Sąd uznał go winnym 4 morderstw. Seryjny truciciel z Londynu zabił w sumie 58 osób?
• Sąd uznał Stephena Porta winnym 4 morderstw, wielu gwałtów i napaści seksualnych oraz podania nielegalnych substancji, w tym GHB
• 41-letni mężczyzna nie przyznał się do winy
• Teraz londyńska policja przyznaje, że odnotowała 58 podobnych zgonów związanych z narkotykiem GHB (pigułką gwałtu)
• A media spekulują, że truciciel ze wschodniego Londynu może być jednym z największych seryjnych morderców
24.11.2016 | aktual.: 24.11.2016 11:26
41-letni Stephen Port został zatrzymany i oskarżony o zamordowanie czterech młodych mężczyzn, których poznał na portalu dla homoseksualistów, w 2015 roku. Zarzucono mu też podawanie swoim ofiarom narkotyku GHB, gwałty i napastowanie seksualne.
Według ustaleń policji, truciciel działał na terenie wschodniego Londynu przez kilkanaście miesięcy, pomiędzy czerwcem 2014 roku, a wrześniem 2015 roku. Pierwszą jego ofiarą był 23-letni Anthony Walgate, początkujący projektant mody. Drugą i trzecią - byli przyjaciele Porta, 22-letni Gabriel Kovari i 21-letni Daniel Witworth. Czwartą ofiarą był operator wózka widłowego, 25-letni Jack Taylor.
Ich ciała porzucono w odległości kilkuset metrów od mieszkania Porta.

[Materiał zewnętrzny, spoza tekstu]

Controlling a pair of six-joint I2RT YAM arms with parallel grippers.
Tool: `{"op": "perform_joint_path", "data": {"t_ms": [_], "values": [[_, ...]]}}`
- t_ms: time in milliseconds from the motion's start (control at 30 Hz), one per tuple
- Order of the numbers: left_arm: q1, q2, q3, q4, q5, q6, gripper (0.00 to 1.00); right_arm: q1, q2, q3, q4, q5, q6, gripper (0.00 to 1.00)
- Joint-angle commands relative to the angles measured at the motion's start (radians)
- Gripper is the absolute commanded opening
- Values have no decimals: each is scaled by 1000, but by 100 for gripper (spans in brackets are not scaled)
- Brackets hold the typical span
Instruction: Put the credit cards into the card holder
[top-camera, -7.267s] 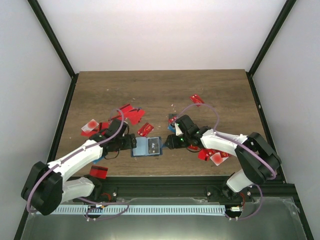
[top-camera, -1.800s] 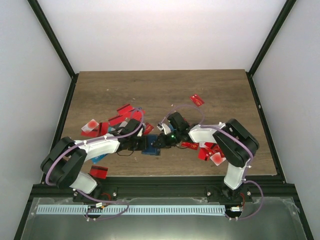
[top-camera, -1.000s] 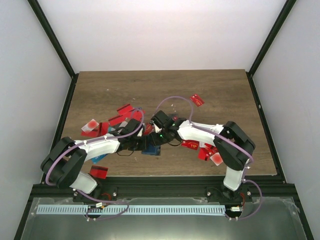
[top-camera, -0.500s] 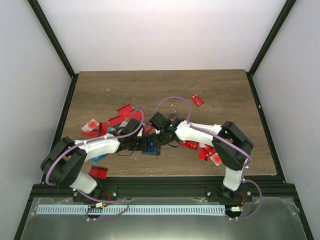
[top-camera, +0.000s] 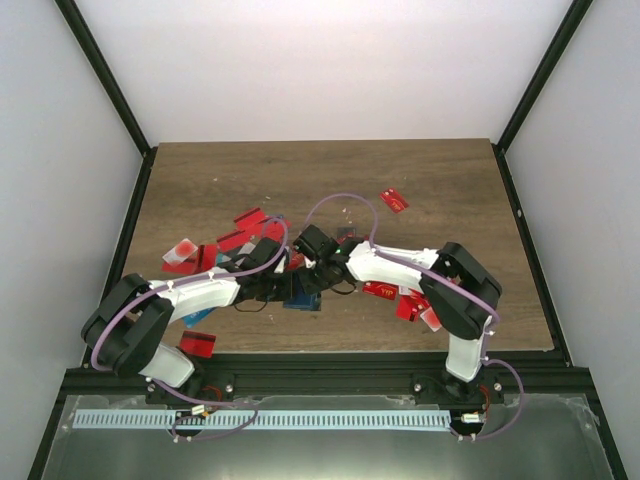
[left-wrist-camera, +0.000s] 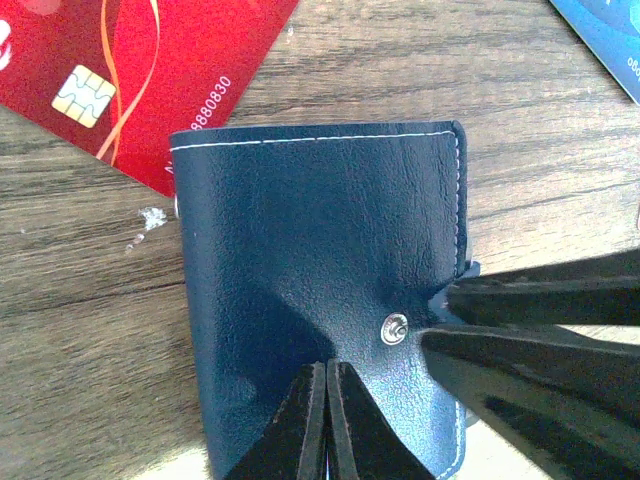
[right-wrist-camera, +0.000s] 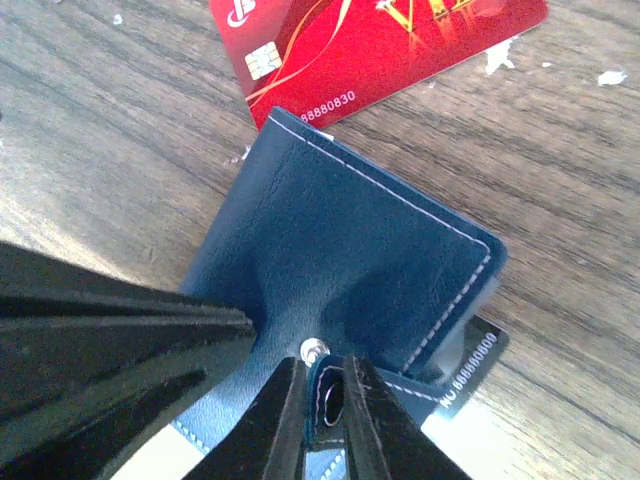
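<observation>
Noting the card holder (left-wrist-camera: 320, 250) first: it lies folded shut on the counter (left-wrist-camera: 90, 330), near-centre between the two arms, with one corner over a red card (left-wrist-camera: 110, 70). A black card (right-wrist-camera: 465, 362) pokes out at one edge. You cannot tell whether it sits inside the holder or just beneath it.

Your left end effector (left-wrist-camera: 327, 378): fingers together, tips bearing down on the cover close to the snap (left-wrist-camera: 395, 327). The leather creases around them. By the look, it pins rather than grips.

Your right end effector (right-wrist-camera: 325, 388): fingers clamped on the flap's lip right beside the snap, a sliver of stitched blue leather between them.

Handling, as judgement:
- The holder is light and soft. It buckles under tip pressure and will likely slide or lift whole if you pull the flap with no hold-down.
- Use the left tips as the anchor, clear of the snap.
- Take the flap at its edge by the snap and peel up and away. Expect the snap to resist, then let go suddenly.

Credit cards (top-camera: 252, 218), scattered left and right of the holder: thin, stiff, slick, flat on the wood.
- They look hard to get under, so pick one that overlaps another.
- Grip across the short edges with a light squeeze.
</observation>
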Motion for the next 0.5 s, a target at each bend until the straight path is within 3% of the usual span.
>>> {"op": "perform_joint_path", "data": {"t_ms": [0, 200, 467], "values": [[-7, 28, -11, -24, -12, 16, 4, 12, 49, 34, 57, -28, 31, 15], [-7, 25, -14, -27, -10, 16, 4, 12, 55, 4, 111, -30, 62, 28], [-8, 23, -15, -24, -7, 16, 4, 9, 16, -51, 170, -37, 107, 29]]}}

Policyjny patolog stwierdził, że zgony nastąpiły w wyniku przedawkowania narkotyku, znanego jako GHB (pigułka gwałtu). W trakcie śledztwa ustalono, że za zgonami młodych mężczyzn stoi ta sama osoba. Na początku sądzono, że były to przypadkowe przedawkowania.
W marcu 2015 roku Port złożył fałszywe oświadczenie na policji o znalezieniu ciała Anthony'ego Walgate'a, przed swoim mieszkaniem, podczas gdy w rzeczywistości chłopak zmarł w środku. Port został skazany na osiem miesięcy więzienia za składanie fałszywych zeznań, ale w czerwcu zamieniono mu odsiadkę na dozór elektroniczny. Jack Taylor, kolejna ofiara Porta, zginął we wrześniu.
Proces 41-letniego mężczyzny trwał 4 tygodnie. Port nie przyznał się do winy. Ostatecznie, ława przysięgłych uznała go winnym w sumie 22 przestępstw na 11 osobach, w tym 4 morderstw, 4 gwałtów, 10 przypadków podania nielegalnych substancji i 4 napaści seksualnych.
Teraz już nie wiadomo, czy były to jedyne ofiary Porta. Londyńska policja przyznała, że odnotowała 58 podobnych zgonów związanych z narkotykiem GHB.